RECORDED DATA:
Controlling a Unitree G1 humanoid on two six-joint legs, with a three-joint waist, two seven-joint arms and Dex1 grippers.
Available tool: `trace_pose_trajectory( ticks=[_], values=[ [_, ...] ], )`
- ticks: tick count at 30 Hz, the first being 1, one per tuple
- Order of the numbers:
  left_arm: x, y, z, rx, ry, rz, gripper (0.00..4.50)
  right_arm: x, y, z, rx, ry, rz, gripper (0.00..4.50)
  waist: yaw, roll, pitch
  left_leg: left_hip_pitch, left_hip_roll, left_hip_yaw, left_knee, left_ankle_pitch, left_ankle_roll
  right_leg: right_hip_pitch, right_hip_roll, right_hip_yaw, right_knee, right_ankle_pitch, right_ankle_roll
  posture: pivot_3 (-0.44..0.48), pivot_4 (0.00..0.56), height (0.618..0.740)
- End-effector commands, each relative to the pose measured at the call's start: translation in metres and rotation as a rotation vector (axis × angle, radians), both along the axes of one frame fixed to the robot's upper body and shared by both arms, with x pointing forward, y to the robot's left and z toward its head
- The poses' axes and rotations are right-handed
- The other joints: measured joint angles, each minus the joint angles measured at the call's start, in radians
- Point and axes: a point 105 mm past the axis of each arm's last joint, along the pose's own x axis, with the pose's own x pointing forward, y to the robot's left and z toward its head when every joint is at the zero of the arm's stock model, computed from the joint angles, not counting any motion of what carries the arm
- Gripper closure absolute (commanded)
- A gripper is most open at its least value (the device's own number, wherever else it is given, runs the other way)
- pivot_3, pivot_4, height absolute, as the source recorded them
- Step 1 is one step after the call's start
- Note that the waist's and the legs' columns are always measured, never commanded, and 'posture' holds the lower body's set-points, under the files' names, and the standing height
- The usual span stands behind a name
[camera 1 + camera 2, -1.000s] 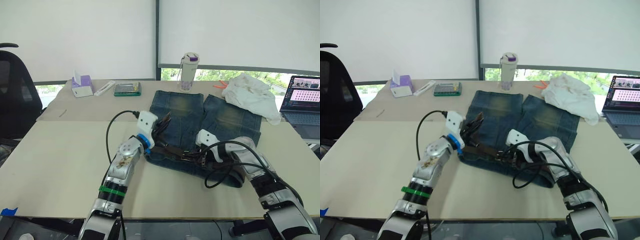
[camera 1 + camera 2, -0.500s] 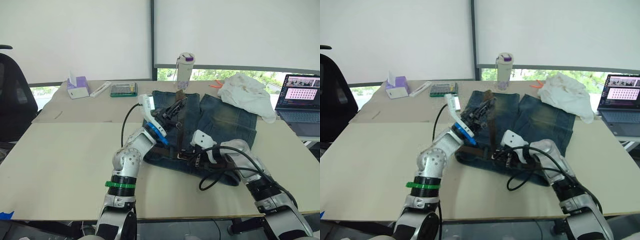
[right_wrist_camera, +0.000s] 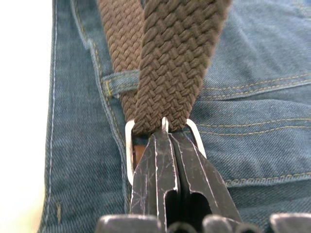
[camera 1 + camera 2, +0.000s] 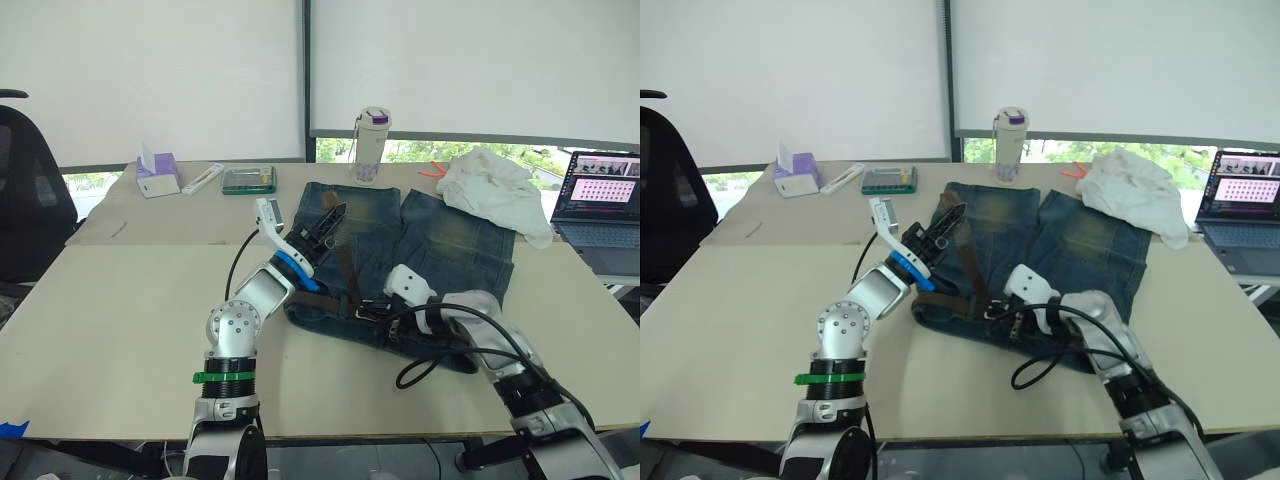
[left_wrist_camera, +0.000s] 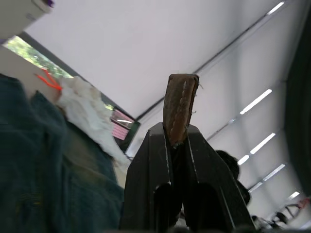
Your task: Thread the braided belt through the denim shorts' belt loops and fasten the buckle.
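Note:
The denim shorts lie flat on the table, waistband toward me. The braided belt runs along the waistband and rises over the left leg. My left gripper holds the belt's end up in the air; in the left wrist view my left gripper is shut on the brown tip. At the waistband's middle, my right gripper is shut on the silver buckle, with two strands of braided belt leading away from it. A belt loop crosses one strand.
A bottle stands beyond the shorts. A white cloth lies on the right leg's far end, and a laptop sits at the right edge. A tissue box and a green device lie at the back left. A black cable loops at the right arm.
My left gripper lifted the belt's end from the waistband up over the left leg, then came back slightly left and lower. The right gripper stayed at the buckle.

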Motion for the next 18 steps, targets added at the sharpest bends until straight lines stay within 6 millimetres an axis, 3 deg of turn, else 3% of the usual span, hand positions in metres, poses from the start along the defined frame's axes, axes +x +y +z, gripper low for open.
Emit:
trace_pose_trajectory(
  ticks=[1, 6, 15, 18],
  values=[
    [0.003, 0.007, 0.006, 0.013, -0.044, 0.043, 4.50, -0.018, 0.003, -0.015, 0.100, 0.040, 0.020, 4.44, 0.007, 0.000, 0.001, -0.001, 0.000, 0.000, 0.000, 0.000, 0.000, -0.001, 0.000, 0.000, 0.000, 0.000, 0.000, 0.000, 0.150, 0.740],
    [0.001, -0.001, 0.001, 0.070, -0.066, 0.020, 4.50, -0.022, -0.007, 0.006, 0.189, -0.045, -0.005, 4.44, 0.018, 0.001, 0.003, -0.004, -0.001, 0.000, 0.000, 0.000, 0.000, -0.003, -0.002, 0.000, -0.001, 0.000, 0.000, 0.000, 0.150, 0.740],
    [-0.010, -0.035, 0.009, 0.110, -0.162, -0.087, 4.50, -0.021, -0.023, 0.067, 0.342, -0.241, -0.136, 4.44, 0.035, 0.003, 0.008, -0.008, -0.005, -0.001, 0.000, 0.001, -0.001, -0.006, -0.006, -0.001, -0.002, 0.000, 0.000, 0.000, 0.150, 0.740],
    [-0.014, -0.042, 0.019, 0.074, -0.187, -0.119, 4.50, -0.028, -0.014, 0.087, 0.426, -0.248, -0.160, 3.59, 0.035, 0.003, 0.008, -0.009, -0.005, -0.001, 0.000, 0.001, -0.001, -0.006, -0.005, -0.001, -0.002, 0.000, 0.000, 0.000, 0.150, 0.740]
  ],
)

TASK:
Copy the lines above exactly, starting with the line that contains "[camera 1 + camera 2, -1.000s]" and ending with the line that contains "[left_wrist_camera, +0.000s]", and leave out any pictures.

ANSWER FOR THE TASK:
[camera 1 + camera 2, -1.000s] 
[camera 1 + camera 2, -0.500s] 
[right_wrist_camera, +0.000s] 
[camera 1 + camera 2, +0.000s] 
[left_wrist_camera, +0.000s] 

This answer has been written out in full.